===== RECORDS FOR THE TASK =====

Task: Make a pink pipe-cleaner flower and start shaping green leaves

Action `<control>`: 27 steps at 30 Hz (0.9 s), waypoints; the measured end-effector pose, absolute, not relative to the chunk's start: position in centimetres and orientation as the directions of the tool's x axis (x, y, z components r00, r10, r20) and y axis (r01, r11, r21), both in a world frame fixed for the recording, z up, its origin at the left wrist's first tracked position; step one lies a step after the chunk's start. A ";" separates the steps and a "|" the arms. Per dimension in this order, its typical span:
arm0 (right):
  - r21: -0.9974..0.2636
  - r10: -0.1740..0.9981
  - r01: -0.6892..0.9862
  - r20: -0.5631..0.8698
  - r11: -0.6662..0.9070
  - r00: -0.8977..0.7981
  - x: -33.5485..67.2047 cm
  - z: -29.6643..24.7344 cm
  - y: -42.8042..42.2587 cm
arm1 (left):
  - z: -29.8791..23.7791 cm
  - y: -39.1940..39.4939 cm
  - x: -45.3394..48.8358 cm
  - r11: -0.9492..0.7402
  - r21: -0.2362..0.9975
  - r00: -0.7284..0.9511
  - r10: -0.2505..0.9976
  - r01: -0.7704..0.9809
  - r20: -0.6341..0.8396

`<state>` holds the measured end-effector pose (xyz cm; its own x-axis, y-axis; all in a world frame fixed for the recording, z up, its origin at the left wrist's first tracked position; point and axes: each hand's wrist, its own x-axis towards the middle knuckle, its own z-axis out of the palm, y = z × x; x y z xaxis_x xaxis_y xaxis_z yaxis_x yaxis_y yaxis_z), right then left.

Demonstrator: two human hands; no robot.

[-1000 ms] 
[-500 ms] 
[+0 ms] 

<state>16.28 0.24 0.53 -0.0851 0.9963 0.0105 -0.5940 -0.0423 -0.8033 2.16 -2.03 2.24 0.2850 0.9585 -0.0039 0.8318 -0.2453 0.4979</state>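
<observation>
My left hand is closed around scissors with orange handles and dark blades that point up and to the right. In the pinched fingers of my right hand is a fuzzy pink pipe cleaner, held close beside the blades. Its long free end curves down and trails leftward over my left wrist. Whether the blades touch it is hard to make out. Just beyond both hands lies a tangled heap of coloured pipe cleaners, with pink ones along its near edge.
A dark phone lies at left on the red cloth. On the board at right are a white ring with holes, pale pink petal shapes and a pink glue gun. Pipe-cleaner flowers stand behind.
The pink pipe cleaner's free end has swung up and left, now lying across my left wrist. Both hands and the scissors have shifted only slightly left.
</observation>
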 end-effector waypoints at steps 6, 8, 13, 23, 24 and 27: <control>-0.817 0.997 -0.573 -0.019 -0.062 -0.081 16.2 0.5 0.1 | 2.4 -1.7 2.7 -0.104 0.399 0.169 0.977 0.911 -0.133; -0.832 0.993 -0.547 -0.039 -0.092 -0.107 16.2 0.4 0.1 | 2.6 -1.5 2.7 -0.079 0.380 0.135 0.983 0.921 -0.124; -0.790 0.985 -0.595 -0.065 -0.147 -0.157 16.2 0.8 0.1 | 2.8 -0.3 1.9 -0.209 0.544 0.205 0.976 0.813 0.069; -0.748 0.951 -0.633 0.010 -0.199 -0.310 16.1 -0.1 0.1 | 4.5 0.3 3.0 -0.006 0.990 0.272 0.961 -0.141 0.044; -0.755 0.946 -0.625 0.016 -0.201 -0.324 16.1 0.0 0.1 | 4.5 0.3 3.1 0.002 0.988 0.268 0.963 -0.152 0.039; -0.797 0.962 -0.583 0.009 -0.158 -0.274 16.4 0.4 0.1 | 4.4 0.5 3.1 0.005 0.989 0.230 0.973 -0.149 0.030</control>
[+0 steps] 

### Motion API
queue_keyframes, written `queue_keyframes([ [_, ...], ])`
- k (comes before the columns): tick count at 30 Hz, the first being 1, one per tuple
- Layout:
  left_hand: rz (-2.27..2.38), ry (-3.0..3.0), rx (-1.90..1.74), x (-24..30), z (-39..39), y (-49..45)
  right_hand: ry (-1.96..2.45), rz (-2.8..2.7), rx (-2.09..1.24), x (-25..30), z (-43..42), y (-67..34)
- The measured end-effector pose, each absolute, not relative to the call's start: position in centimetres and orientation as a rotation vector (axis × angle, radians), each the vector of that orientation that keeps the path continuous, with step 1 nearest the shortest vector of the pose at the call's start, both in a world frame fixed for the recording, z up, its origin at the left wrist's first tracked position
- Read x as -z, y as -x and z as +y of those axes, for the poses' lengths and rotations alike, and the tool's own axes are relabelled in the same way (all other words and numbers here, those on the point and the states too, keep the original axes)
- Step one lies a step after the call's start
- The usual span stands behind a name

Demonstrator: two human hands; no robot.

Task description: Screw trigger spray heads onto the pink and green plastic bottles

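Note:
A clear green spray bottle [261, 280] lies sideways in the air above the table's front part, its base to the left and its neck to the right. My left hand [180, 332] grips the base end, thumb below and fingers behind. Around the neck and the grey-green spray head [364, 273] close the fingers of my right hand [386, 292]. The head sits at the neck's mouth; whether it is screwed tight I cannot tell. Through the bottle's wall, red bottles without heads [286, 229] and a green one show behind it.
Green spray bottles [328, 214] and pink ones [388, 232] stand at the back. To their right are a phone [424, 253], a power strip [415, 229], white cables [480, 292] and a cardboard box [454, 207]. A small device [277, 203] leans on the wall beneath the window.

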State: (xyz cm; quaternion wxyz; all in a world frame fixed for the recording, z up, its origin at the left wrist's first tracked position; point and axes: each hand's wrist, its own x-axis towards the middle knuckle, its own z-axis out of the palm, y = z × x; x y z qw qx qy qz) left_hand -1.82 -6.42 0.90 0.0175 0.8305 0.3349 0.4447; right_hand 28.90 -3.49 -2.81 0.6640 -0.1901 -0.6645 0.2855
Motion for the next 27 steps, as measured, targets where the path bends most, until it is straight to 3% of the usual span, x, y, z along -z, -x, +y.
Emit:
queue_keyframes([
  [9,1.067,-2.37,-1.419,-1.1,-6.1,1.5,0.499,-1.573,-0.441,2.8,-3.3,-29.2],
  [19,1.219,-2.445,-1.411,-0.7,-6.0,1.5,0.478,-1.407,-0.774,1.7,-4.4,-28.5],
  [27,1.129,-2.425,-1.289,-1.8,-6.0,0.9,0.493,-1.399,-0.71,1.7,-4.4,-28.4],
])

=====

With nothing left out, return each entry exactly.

_EXPECTED OUTPUT_
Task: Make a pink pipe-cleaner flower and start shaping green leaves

Action `<control>`: 27 steps at 30 Hz (0.9 s), waypoints; the measured end-effector pose, absolute, not relative to the chunk's start: position in centimetres and orientation as the directions of the tool's x axis (x, y, z components r00, r10, r20) and y axis (r01, r11, r21), both in a world frame fixed for the recording, z up, its origin at the left wrist's first tracked position; step one lies a step after the chunk's start. A ";" separates the steps and a "|" the arms. Per dimension in this order, its typical span:
arm0 (right):
  - r21: -0.9974..0.2636
  - r10: -0.1740..0.9981
  - r01: -0.6892..0.9862
  - r20: -0.5631..0.8698
  - r11: -0.6662..0.9070
  - r00: -0.8977..0.7981
  - x: -33.5485..67.2047 cm
  - z: -29.6643..24.7344 cm
  - y: -42.8042..42.2587 cm
arm1 (left):
  - z: -29.8791..23.7791 cm
  - y: -39.1940..39.4939 cm
  - x: -45.3394..48.8358 cm
  - r11: -0.9492..0.7402
  - r21: -0.2362..0.9975
  - r00: -0.7284..0.9511
  - r10: -0.2505..0.9976
  - r01: -0.7704..0.9809
  - r20: -0.6341..0.8396

`<state>` holds the measured end-effector pose (xyz cm; its own x-axis, y-axis; all in a world frame fixed for the recording, z up, its origin at the left wrist's first tracked position; point and axes: each hand's wrist, its own x-axis towards the middle knuckle, its own z-axis out of the palm, y = z × x; x y z xaxis_x xaxis_y xaxis_z yaxis_x yaxis_y yaxis_z), right then left.

Demonstrator: two human hands; no robot.

[-1000 ms] 
[-500 ms] 
[+0 ms] 

<state>16.28 0.24 0.53 -0.0851 0.9963 0.0105 -0.5940 -0.0423 -0.8033 2.16 -2.03 2.24 0.2850 0.9585 -0.0039 0.8318 -0.2453 0.4979</state>
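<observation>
My left hand is closed around scissors with orange handles and dark blades that point up and to the right. In the pinched fingers of my right hand is a fuzzy pink pipe cleaner, held close beside the blades. Its long free end curves down and trails leftward over my left wrist. Whether the blades touch it is hard to make out. Just beyond both hands lies a tangled heap of coloured pipe cleaners, with pink ones along its near edge.
A dark phone lies at left on the red cloth. On the board at right are a white ring with holes, pale pink petal shapes and a pink glue gun. Pipe-cleaner flowers stand behind.
The pink pipe cleaner's free end has swung up and left, now lying across my left wrist. Both hands and the scissors have shifted only slightly left.
</observation>
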 end-effector waypoints at steps 6, 8, 13, 23, 24 and 27: <control>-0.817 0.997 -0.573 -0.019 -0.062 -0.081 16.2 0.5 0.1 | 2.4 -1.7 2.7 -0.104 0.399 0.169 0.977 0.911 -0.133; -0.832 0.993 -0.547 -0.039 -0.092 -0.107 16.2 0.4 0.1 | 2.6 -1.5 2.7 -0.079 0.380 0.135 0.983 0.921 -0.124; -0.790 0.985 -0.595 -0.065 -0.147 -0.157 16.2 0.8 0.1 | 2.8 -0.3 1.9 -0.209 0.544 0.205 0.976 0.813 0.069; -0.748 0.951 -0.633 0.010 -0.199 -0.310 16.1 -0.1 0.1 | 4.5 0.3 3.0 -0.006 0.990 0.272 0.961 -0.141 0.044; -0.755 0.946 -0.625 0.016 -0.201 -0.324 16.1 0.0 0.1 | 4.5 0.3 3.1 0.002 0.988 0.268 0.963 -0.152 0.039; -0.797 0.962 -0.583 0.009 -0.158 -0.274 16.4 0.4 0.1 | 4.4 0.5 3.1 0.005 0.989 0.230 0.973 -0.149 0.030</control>
[+0 steps] 

### Motion API
queue_keyframes, written `queue_keyframes([ [_, ...], ])`
- k (comes before the columns): tick count at 30 Hz, the first being 1, one per tuple
- Layout:
  left_hand: rz (-2.27..2.38), ry (-3.0..3.0), rx (-1.90..1.74), x (-24..30), z (-39..39), y (-49..45)
  right_hand: ry (-1.96..2.45), rz (-2.8..2.7), rx (-2.09..1.24), x (-25..30), z (-43..42), y (-67..34)
- The measured end-effector pose, each absolute, not relative to the call's start: position in centimetres and orientation as a rotation vector (axis × angle, radians), each the vector of that orientation that keeps the path continuous, with step 1 nearest the shortest vector of the pose at the call's start, both in a world frame fixed for the recording, z up, its origin at the left wrist's first tracked position
- Read x as -z, y as -x and z as +y of those axes, for the poses' lengths and rotations alike, and the tool's own axes are relabelled in the same way (all other words and numbers here, those on the point and the states too, keep the original axes)
- Step one lies a step after the call's start
- The usual span stands behind a name

Demonstrator: two human hands; no robot.

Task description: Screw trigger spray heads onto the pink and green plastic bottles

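Note:
A clear green spray bottle [261, 280] lies sideways in the air above the table's front part, its base to the left and its neck to the right. My left hand [180, 332] grips the base end, thumb below and fingers behind. Around the neck and the grey-green spray head [364, 273] close the fingers of my right hand [386, 292]. The head sits at the neck's mouth; whether it is screwed tight I cannot tell. Through the bottle's wall, red bottles without heads [286, 229] and a green one show behind it.
Green spray bottles [328, 214] and pink ones [388, 232] stand at the back. To their right are a phone [424, 253], a power strip [415, 229], white cables [480, 292] and a cardboard box [454, 207]. A small device [277, 203] leans on the wall beneath the window.
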
State: (xyz cm; quaternion wxyz; all in a world frame fixed for the recording, z up, its origin at the left wrist's first tracked position; point and axes: each hand's wrist, its own x-axis towards the middle knuckle, its own z-axis out of the palm, y = z × x; x y z qw qx qy qz) left_hand -1.82 -6.42 0.90 0.0175 0.8305 0.3349 0.4447; right_hand 28.90 -3.49 -2.81 0.6640 -0.1901 -0.6645 0.2855
Motion for the next 27 steps, as measured, targets where the path bends most, until it is straight to 3% of the usual span, x, y, z along -z, -x, +y.
Emit:
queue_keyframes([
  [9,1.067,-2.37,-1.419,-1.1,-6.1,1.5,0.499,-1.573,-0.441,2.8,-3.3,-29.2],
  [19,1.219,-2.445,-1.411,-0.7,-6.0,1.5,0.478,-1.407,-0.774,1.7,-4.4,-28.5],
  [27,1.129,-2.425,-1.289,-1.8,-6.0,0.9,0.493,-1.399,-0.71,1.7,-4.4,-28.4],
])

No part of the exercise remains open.